Thai Yoga Massage - an Ancient Healing Art
As Thai massage has grown in popularity outside as well as Inside Thailand, it has acquired a host of names – 'Traditional Thai massage', 'Thai Yoga massage', 'Nuad Thai' and others. Whatever the name, they all refer to the same healing art that has been practised in Thailand for thousands of years.
A Brief History
Thai Yoga massage can look back at a long history of therapeutic healing. If one traces the evolution of the techniques of healing massage practised in Thailand, one discovers the astonishing fact that the earliest roots of Thai massage lie not in Thailand, but in India. The legendary founder of the art is believed to have been a doctor from Northern India known as Jivaka Kumar Bhaccha, who was a contemporary of the Buddha and personal physician to the Magadha King Bimbisara, over 2500 years ago.
It is believed that Thai Yoga massage came to Thailand along with Buddhism as early as the 3rd or 2nd century BC. The exact origins remain obscure due to the fact that for centuries, Thai medical knowledge was mostly passed down orally from teacher to pupil rather than written down.
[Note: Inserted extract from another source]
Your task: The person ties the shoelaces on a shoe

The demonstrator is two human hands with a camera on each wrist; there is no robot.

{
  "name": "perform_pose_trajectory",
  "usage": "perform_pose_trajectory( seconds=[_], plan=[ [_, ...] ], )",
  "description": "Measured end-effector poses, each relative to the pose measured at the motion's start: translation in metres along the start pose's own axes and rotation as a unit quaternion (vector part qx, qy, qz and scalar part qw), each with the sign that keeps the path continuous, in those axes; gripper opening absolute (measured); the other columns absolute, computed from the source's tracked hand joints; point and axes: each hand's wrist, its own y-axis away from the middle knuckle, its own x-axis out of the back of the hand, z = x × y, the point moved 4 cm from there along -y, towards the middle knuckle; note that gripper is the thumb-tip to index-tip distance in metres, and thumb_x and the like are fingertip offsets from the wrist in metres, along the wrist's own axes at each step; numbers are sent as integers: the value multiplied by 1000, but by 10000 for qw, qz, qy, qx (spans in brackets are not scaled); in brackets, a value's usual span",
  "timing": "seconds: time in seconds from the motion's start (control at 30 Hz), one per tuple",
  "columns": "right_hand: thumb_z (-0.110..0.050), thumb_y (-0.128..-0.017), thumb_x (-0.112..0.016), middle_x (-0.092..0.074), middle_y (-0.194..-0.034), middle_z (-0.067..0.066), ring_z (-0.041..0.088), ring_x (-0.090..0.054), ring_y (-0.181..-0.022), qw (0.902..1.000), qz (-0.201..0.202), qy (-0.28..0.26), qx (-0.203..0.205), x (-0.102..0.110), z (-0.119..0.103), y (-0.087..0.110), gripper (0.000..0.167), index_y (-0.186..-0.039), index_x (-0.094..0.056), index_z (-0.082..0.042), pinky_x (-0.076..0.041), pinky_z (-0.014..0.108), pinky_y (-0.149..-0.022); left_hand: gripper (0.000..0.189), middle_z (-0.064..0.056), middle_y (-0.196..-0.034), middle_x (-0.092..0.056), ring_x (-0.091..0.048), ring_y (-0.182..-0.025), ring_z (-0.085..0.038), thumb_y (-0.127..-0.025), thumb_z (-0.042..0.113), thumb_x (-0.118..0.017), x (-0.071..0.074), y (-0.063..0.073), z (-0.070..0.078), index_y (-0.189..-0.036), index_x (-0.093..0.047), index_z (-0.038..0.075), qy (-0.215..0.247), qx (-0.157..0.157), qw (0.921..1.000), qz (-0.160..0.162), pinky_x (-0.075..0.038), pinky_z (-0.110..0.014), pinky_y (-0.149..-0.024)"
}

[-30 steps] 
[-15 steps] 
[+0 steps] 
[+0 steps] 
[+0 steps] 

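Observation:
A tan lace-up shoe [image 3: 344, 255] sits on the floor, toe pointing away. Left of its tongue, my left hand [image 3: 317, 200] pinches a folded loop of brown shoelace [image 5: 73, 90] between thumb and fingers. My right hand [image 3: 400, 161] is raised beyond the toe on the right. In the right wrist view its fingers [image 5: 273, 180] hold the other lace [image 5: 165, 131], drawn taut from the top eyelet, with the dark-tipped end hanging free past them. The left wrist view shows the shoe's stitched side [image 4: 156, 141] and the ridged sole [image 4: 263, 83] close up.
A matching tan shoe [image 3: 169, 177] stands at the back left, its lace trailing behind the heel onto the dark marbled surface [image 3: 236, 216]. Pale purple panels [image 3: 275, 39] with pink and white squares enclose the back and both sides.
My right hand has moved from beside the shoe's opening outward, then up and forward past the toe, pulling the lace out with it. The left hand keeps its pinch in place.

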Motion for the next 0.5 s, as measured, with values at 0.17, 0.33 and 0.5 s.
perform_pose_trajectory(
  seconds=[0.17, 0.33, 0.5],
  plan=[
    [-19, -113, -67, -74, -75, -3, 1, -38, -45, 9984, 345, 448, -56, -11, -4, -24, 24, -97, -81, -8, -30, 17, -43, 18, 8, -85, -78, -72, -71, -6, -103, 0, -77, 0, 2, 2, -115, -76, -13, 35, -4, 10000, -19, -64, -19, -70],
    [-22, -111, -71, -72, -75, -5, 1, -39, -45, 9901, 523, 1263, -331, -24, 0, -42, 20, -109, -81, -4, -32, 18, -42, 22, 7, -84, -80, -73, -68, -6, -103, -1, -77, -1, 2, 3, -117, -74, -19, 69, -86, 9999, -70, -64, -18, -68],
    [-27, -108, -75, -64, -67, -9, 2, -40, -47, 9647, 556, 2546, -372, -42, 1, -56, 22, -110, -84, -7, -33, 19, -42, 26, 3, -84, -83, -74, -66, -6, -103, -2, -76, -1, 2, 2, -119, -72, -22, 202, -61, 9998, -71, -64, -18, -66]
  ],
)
Another reason for this obscurity is that whatever medical scriptures did exist, were destroyed by Burmese invaders in 1767 when they attacked the old capital of Thailand, Ayutthaya. Only some remnants survived and are carved on the walls of a famous temple in Bangkok, Wat Po.
Thai Massage Today
In recent years there has been a revival of Thai Yoga massage in Thailand. Before this, the increasing popularity of orthodox Western medicine meant that authentic Thai forms of healing and massage were being replaced – although by no means lost.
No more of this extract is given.